* _PROBLEM TO SOLVE_
The following data has a line with "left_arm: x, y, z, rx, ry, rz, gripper" and a line with "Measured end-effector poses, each". Write out exactly those lines and all the lines between them.

* _GIVEN ENTRIES_
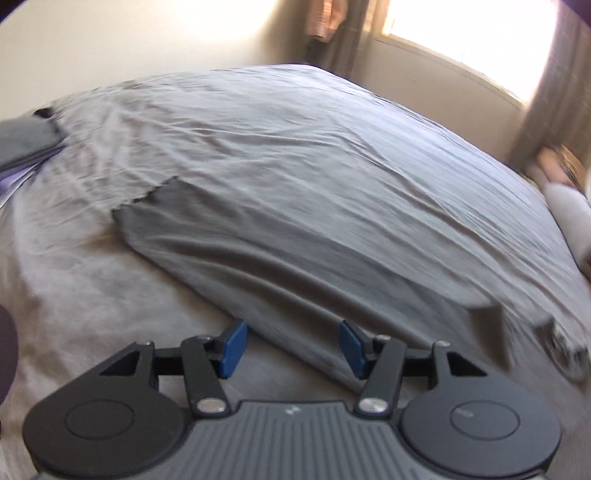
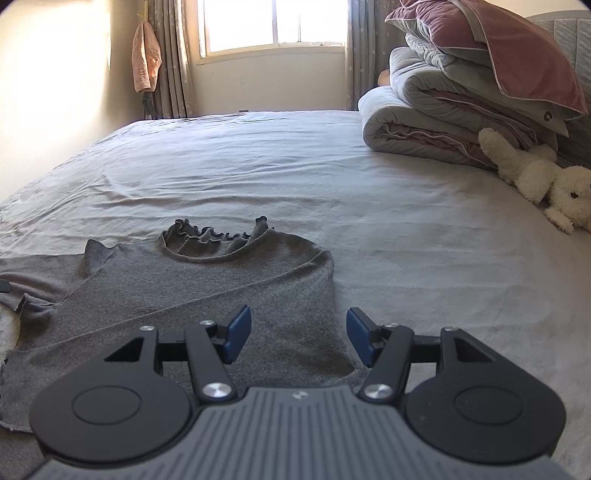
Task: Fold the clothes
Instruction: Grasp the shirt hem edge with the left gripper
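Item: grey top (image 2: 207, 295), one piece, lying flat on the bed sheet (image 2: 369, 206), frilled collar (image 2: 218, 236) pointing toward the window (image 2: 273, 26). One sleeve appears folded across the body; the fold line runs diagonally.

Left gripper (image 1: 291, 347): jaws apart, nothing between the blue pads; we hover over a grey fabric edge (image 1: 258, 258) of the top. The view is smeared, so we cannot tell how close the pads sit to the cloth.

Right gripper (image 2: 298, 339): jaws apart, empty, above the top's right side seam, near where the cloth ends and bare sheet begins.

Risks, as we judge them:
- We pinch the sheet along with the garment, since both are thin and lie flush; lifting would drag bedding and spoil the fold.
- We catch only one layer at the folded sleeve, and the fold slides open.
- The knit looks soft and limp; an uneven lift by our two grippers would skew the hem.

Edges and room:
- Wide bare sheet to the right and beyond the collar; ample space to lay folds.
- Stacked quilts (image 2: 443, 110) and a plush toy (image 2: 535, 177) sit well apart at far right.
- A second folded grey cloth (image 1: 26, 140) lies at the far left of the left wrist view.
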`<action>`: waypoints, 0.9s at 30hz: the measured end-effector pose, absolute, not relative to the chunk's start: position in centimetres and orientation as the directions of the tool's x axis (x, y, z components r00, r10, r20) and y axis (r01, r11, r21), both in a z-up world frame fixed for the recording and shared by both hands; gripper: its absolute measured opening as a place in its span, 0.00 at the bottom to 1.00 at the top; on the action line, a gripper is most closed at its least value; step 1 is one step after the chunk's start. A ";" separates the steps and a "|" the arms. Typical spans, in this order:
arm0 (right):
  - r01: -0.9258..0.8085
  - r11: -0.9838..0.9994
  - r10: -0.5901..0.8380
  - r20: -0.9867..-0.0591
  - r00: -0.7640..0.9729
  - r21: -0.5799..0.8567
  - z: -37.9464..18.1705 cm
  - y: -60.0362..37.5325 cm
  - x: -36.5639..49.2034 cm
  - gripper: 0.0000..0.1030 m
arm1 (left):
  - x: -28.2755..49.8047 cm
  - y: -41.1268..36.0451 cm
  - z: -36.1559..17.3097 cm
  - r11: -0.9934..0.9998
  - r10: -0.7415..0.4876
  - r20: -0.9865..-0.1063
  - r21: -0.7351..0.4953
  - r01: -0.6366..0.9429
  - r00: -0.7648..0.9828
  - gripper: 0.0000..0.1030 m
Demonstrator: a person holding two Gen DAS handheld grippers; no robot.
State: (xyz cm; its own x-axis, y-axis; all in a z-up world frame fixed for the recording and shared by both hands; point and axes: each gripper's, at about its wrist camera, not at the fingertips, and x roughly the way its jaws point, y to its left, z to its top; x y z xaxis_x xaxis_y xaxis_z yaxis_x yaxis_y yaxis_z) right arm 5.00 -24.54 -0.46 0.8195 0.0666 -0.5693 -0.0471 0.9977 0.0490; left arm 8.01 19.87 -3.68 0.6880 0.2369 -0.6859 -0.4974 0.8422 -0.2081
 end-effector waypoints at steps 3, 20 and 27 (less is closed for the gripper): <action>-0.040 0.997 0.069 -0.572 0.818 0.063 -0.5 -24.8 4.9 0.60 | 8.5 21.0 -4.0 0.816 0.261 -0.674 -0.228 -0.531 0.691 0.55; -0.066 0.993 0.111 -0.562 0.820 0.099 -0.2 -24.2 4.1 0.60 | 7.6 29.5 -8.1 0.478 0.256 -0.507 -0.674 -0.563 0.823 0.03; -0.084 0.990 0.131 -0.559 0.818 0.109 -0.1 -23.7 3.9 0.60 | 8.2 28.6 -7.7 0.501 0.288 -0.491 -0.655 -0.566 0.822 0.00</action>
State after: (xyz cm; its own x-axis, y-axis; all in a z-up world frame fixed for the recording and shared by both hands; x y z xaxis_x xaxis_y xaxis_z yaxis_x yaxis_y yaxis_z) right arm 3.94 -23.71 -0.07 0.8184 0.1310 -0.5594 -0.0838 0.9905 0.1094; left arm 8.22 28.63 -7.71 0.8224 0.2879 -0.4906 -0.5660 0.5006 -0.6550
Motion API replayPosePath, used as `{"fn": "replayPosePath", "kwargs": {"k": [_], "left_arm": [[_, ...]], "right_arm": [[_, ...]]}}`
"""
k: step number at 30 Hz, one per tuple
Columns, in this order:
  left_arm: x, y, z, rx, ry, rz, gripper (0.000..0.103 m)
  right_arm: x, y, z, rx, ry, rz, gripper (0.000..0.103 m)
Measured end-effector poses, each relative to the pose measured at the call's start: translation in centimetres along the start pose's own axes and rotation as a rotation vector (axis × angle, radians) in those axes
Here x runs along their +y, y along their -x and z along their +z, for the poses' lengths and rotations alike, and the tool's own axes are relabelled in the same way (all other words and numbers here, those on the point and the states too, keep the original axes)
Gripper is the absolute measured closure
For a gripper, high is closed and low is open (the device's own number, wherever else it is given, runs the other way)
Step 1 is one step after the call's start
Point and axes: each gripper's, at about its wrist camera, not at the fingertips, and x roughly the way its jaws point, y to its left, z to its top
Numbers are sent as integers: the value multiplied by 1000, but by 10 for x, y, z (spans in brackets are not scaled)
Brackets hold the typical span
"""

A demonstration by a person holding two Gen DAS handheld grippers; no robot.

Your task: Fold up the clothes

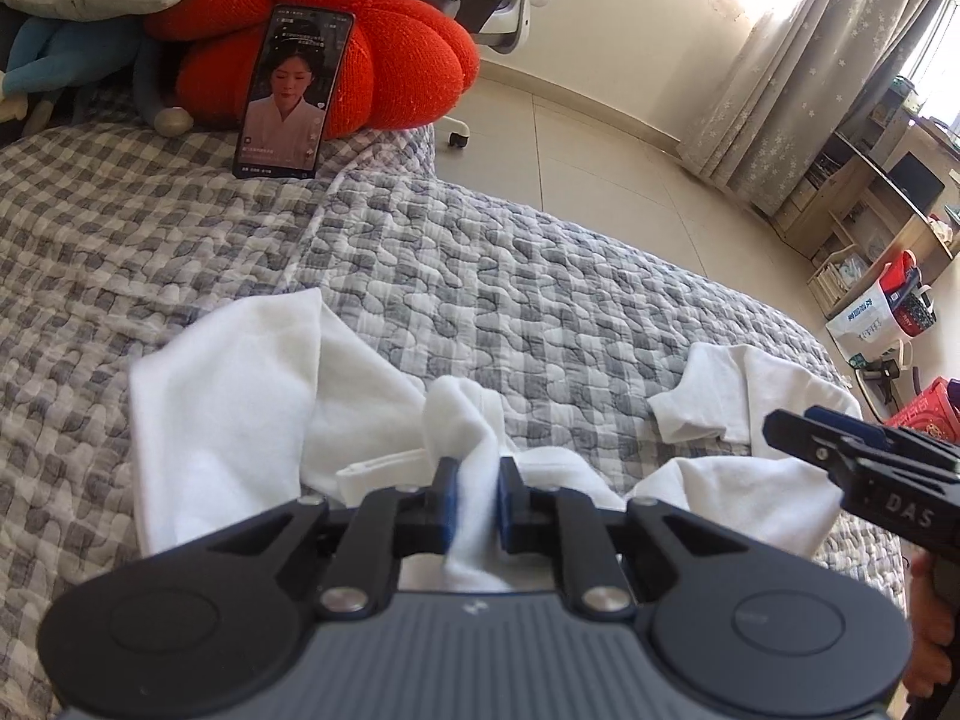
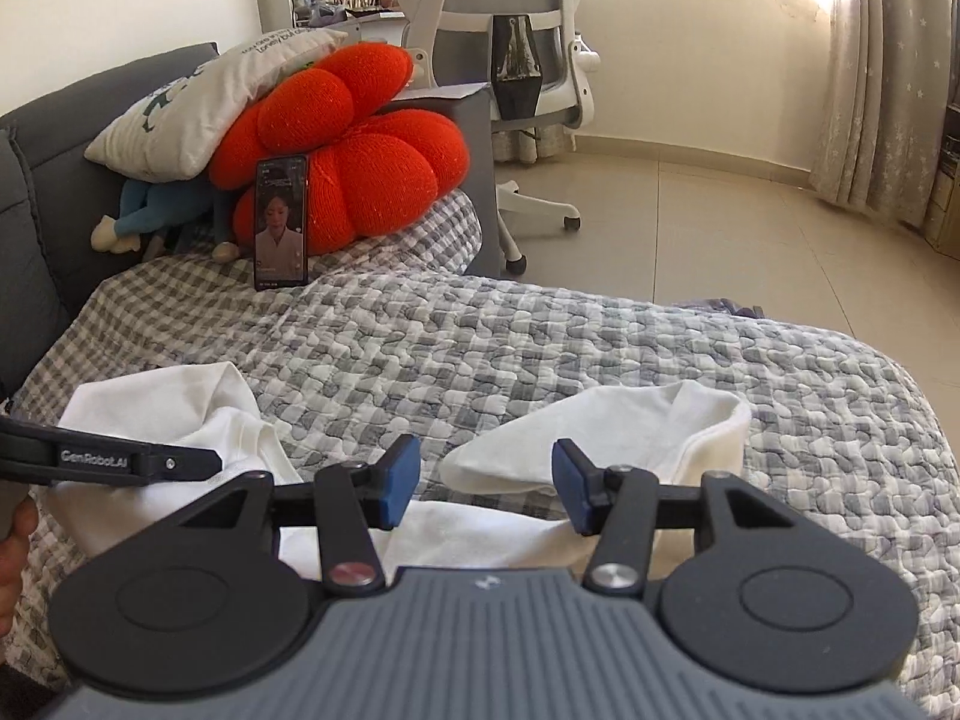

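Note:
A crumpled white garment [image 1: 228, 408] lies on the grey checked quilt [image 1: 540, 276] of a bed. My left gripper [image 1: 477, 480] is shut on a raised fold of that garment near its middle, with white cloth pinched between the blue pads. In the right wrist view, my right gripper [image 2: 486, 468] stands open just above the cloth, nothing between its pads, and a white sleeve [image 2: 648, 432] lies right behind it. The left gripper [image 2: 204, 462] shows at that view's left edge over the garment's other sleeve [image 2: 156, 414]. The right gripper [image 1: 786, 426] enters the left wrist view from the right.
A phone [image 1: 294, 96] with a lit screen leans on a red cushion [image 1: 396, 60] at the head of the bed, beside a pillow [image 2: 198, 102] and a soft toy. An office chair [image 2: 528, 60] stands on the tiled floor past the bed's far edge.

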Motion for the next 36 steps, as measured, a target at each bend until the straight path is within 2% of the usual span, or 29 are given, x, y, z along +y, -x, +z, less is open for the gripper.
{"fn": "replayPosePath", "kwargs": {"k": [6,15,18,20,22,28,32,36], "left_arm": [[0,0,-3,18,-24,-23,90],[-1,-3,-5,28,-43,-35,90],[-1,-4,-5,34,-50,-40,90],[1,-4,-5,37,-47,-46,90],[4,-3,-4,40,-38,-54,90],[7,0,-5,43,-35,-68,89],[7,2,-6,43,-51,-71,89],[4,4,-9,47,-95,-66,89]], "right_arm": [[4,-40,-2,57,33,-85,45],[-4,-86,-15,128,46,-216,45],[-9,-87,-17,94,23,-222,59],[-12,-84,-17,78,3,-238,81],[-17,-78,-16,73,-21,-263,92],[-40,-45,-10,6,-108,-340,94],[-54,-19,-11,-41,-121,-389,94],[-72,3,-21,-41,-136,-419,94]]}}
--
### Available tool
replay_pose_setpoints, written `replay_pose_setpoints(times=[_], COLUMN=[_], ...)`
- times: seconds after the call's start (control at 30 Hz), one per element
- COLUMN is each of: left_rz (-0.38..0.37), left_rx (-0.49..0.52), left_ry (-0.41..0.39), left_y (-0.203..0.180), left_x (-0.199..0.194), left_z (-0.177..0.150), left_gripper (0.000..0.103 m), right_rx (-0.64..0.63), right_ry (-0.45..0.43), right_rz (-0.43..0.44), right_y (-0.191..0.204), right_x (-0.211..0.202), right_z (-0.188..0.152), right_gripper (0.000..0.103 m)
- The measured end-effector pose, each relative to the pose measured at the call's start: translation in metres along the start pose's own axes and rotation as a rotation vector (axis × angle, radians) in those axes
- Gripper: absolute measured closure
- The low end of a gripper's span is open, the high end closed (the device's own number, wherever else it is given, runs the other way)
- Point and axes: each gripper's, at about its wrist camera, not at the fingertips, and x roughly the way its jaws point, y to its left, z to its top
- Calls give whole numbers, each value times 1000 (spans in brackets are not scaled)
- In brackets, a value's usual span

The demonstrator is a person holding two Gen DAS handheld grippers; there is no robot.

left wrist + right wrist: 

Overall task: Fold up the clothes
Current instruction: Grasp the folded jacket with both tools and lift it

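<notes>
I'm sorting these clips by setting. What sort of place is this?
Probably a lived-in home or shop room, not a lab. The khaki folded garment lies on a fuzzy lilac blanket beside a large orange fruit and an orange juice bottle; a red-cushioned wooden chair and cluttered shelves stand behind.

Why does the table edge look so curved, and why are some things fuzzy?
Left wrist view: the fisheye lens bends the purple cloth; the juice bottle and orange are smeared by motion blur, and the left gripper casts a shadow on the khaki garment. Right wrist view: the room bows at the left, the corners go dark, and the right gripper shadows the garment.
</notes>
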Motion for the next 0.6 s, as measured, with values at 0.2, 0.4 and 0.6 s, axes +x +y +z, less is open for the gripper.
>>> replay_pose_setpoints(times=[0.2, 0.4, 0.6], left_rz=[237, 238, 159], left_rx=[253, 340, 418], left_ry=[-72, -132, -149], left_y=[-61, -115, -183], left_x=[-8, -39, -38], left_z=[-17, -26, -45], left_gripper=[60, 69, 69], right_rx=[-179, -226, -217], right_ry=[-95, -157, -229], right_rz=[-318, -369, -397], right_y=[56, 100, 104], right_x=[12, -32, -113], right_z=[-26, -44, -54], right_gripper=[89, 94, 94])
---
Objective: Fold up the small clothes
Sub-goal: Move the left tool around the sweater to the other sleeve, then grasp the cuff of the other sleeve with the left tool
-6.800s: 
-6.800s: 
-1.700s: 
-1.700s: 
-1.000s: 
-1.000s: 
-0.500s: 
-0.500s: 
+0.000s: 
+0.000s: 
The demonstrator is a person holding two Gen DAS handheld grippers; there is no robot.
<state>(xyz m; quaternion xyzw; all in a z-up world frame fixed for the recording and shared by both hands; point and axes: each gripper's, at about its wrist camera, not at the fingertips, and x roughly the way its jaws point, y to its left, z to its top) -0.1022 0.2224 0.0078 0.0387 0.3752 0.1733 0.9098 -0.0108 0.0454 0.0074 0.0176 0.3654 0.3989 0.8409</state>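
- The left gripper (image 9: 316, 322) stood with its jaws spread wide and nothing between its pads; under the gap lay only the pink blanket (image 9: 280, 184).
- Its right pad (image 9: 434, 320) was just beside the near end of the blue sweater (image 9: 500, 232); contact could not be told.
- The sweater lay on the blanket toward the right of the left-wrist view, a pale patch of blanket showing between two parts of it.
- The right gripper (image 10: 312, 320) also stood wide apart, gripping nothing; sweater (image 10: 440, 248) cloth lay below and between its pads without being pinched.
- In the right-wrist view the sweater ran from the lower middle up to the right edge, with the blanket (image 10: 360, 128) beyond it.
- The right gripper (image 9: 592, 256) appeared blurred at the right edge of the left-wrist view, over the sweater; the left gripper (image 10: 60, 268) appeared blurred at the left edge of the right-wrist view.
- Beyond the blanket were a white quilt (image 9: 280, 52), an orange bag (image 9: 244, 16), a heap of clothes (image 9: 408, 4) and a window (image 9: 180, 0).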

* _ANSWER BOX_
  left_arm: x, y, z, rx, ry, rz, gripper (0.000..0.103 m)
  right_arm: x, y, z, rx, ry, rz, gripper (0.000..0.103 m)
Measured end-effector poses, each relative to the pose measured at the call's start: translation in centimetres along the start pose's own axes and rotation as a rotation vector (axis × angle, radians) in those axes

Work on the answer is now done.